With the line containing "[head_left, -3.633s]" as the start and the line containing "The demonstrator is" as the end, transcribe that span of the entries below exactly, including both.

______

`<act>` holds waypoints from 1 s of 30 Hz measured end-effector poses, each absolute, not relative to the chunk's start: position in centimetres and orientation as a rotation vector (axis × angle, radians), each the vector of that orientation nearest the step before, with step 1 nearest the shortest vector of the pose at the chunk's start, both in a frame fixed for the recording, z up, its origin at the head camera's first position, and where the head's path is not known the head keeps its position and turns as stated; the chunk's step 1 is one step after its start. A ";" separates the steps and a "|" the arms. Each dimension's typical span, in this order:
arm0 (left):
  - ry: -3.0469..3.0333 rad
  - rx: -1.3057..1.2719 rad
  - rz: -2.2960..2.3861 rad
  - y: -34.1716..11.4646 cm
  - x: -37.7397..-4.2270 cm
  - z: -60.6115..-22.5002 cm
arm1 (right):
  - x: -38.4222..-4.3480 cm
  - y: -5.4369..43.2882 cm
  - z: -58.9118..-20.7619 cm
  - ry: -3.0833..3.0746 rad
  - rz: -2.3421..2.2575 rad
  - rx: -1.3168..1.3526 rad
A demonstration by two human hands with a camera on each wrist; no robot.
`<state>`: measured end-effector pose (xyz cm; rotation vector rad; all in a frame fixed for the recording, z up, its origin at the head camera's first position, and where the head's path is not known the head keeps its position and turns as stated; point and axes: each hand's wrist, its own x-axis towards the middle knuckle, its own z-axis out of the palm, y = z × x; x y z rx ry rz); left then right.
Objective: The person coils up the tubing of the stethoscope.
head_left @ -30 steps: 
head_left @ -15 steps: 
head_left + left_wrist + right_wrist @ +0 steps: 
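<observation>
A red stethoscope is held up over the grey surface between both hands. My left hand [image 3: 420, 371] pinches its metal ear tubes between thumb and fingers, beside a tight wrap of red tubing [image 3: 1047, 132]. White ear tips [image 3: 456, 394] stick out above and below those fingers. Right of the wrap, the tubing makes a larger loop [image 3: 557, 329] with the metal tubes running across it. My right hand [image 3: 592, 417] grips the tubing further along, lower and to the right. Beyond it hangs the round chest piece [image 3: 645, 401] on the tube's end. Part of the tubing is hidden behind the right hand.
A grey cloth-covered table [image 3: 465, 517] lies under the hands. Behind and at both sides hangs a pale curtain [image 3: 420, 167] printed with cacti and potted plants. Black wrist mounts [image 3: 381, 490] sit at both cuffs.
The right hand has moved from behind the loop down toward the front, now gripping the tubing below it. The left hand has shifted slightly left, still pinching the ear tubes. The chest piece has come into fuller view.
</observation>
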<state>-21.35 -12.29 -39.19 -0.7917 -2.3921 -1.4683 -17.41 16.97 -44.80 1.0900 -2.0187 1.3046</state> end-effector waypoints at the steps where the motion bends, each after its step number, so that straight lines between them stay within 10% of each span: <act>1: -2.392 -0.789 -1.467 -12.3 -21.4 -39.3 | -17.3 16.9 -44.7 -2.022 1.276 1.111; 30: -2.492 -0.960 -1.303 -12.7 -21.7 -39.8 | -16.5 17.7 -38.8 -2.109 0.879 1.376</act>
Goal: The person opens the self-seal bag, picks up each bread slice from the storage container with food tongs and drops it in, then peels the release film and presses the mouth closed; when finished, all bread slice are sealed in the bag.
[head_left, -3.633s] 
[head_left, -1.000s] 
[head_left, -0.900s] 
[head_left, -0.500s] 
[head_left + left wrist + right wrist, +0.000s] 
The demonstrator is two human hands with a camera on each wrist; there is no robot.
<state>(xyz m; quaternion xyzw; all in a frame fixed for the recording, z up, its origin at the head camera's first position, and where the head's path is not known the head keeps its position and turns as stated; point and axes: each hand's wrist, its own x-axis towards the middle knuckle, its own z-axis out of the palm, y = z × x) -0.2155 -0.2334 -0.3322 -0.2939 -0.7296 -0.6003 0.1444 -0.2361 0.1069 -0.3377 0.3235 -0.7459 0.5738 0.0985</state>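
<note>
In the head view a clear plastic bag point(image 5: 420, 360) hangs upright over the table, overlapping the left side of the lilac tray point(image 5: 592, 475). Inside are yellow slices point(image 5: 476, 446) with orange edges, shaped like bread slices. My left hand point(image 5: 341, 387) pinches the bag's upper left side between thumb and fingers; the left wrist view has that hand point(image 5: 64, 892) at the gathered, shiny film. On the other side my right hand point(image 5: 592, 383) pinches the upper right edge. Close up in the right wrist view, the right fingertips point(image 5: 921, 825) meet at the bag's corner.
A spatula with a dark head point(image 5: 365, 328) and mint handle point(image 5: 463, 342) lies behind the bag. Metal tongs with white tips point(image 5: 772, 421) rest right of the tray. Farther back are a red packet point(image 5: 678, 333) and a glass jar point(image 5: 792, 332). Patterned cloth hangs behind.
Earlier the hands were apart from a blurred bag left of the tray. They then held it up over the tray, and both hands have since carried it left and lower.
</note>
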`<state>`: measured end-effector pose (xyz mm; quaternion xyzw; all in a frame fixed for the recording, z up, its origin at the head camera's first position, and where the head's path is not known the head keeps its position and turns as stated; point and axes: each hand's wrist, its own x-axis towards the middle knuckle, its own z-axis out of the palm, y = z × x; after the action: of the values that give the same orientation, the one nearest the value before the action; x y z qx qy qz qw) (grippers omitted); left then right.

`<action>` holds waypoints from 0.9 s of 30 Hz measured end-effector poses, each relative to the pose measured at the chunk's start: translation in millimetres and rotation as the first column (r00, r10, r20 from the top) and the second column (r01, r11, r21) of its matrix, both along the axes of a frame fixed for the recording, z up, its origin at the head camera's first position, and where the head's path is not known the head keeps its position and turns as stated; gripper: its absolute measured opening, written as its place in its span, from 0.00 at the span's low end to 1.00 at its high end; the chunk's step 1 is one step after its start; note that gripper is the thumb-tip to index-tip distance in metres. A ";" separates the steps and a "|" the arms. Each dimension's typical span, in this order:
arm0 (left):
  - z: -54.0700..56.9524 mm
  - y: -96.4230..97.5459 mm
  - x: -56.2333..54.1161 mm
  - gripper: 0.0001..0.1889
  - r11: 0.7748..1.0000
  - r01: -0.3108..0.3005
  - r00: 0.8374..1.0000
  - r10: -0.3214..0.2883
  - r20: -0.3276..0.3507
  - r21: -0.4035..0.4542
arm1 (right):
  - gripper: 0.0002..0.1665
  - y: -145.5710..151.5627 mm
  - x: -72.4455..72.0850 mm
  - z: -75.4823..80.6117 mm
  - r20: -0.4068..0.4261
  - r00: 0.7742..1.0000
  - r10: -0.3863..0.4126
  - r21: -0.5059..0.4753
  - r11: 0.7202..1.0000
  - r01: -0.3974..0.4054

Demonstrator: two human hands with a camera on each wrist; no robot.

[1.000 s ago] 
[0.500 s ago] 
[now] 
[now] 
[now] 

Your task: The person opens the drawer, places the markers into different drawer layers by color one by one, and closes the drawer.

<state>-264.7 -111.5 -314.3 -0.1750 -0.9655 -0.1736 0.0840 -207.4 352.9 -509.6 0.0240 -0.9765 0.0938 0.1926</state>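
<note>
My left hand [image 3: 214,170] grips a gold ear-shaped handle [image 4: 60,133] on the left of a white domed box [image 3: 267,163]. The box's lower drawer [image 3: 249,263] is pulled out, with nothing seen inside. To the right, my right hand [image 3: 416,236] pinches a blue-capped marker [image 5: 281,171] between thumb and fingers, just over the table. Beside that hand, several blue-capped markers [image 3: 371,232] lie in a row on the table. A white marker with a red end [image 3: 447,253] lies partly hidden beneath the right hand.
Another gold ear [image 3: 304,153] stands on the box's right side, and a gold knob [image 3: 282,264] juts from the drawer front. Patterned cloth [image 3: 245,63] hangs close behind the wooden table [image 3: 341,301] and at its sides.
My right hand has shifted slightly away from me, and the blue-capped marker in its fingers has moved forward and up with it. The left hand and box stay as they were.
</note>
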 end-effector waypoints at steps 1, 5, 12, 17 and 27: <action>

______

_Response box_
[head_left, -3.633s] 
[head_left, -1.000s] 
[head_left, -0.900s] 
[head_left, -0.500s] 
[head_left + left wrist + right wrist, +0.000s] 
The demonstrator is two human hands with a camera on each wrist; there is no robot.

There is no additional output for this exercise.